#### Problem requirements
Among the lines of the data, copy those that hold "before".

Dataset records:
= = =
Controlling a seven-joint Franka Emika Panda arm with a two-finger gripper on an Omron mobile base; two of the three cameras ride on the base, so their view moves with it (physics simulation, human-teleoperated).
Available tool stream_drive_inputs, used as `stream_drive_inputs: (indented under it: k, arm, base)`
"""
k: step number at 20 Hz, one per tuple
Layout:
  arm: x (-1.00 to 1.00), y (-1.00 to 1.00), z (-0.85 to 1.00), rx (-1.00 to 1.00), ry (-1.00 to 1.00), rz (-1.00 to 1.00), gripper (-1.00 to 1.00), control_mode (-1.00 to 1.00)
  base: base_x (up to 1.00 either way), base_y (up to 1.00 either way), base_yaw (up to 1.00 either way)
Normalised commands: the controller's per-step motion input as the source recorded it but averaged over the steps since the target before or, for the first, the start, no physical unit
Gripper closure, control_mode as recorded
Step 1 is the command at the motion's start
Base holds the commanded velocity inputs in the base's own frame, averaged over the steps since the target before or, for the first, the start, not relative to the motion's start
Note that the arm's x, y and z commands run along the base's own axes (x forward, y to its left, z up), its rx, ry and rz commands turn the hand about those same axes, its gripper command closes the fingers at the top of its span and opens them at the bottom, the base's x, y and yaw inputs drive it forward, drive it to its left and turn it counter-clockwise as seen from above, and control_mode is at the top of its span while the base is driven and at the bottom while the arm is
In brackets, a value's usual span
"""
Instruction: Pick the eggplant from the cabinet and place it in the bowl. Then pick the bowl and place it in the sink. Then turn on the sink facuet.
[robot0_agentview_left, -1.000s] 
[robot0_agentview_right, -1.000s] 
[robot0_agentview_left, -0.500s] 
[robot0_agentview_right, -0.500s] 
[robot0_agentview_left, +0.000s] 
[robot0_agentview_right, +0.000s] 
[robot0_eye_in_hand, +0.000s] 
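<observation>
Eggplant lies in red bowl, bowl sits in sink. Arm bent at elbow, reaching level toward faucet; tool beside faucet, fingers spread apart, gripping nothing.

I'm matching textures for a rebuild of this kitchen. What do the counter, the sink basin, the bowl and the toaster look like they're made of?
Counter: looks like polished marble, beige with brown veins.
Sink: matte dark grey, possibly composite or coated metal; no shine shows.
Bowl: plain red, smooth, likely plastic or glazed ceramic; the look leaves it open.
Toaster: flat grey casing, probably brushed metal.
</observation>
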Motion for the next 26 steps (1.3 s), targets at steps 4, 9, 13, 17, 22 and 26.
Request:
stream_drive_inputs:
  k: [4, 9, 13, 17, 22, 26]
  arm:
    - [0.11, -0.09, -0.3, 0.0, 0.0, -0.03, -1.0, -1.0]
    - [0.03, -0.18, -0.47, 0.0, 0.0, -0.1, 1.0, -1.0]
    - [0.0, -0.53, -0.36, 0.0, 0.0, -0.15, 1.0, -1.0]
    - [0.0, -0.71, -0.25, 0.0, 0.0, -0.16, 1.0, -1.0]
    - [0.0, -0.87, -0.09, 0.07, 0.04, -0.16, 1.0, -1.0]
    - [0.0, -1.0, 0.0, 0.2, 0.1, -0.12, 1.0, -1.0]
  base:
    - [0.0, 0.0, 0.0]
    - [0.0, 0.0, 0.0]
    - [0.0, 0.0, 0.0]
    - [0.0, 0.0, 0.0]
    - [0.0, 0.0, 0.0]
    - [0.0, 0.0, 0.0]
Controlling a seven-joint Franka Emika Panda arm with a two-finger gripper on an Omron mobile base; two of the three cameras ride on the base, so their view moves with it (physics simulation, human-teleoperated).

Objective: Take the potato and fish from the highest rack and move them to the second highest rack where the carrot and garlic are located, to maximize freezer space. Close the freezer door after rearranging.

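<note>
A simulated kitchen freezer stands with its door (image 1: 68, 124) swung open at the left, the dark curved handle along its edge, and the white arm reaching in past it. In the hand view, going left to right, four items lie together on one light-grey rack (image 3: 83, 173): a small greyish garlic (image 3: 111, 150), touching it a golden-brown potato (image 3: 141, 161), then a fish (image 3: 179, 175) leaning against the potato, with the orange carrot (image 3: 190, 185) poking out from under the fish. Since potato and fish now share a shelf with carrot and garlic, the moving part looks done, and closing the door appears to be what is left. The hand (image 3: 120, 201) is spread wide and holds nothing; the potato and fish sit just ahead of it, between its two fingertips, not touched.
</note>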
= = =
#### Solution to the exercise
Normalised commands: the controller's per-step motion input as the source recorded it but averaged over the steps since the target before or, for the first, the start, no physical unit
Base holds the commanded velocity inputs in the base's own frame, averaged over the steps since the target before or, for the first, the start, not relative to the motion's start

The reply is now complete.